Money laundering between states: a comparison of international money laundering control mechanisms.

AuthorLindner, Daniel C.

THE ISRAELI approach to controlling the problem of money laundering is best understood as the product of the combination of legislation and politics, both of which have undergone significant changes over the past fifty years. (1) The approach taken by the United States in its efforts to control money laundering has emerged in much the same way. Though the two countries address the problem in a similar fashion, noted discrepancies exist within the two corresponding legislative frameworks and enforcement regimes. These differences have the potential to complicate the already complex nature of money laundering prosecution. By imposing significant road blocks to prosecutors and loop-holes for perpetrators, Israel may inadvertently position itself as a haven for would be offenders.

This paper aims to show how both Israeli domestic laws and long standing Israeli political trends have influenced the investigations and prosecution of money launderers by both the United States and the greater international community. This paper argues that the best way to achieve success with international money laundering prosecutions, while maintaining Israeli cultural sovereignty, is to fortify both formal and informal international cooperation networks, especially those that attempt to bridge conflicting domestic legal structures. This paper will conclude with an assessment of the international community's response to money laundering control, detailing how tactics other than the forced statutory compliance method can be effective.

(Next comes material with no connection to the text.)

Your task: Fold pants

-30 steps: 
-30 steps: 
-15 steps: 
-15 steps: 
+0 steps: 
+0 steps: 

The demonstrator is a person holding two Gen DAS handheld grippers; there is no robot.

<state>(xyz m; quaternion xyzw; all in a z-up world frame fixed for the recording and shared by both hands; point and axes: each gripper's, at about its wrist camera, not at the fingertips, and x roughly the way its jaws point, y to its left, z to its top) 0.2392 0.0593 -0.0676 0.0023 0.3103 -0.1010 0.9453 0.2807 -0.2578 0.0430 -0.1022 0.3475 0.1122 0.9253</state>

Israeli Anti-Money Laundering Law

  1. Israeli Political History

    In Israel's political atmosphere, one does not need not look far to find protectionist principles. Envisioned by Theodor Hertzl, and subsequently codified throughout Israeli law, Israel's mission is twofold: first, to protect the Jewish people and provide the Jewish people with a homeland, and second, to be accepted by the international community. (2) Generally, Israel's legal progenesis is best understood as a common law tradition (adopted from the British Mandate) marked with some intermingled civil law themes (adopted from the many other countries that harbored Jews during the Jewish Diaspora). The interplay between the two above mentioned goals and the two differing legal traditions have not always worked perfectly and the resulting tension has, as is illustrated by the Israeli money laundering control efforts, created problems both domestically and internationally. (3)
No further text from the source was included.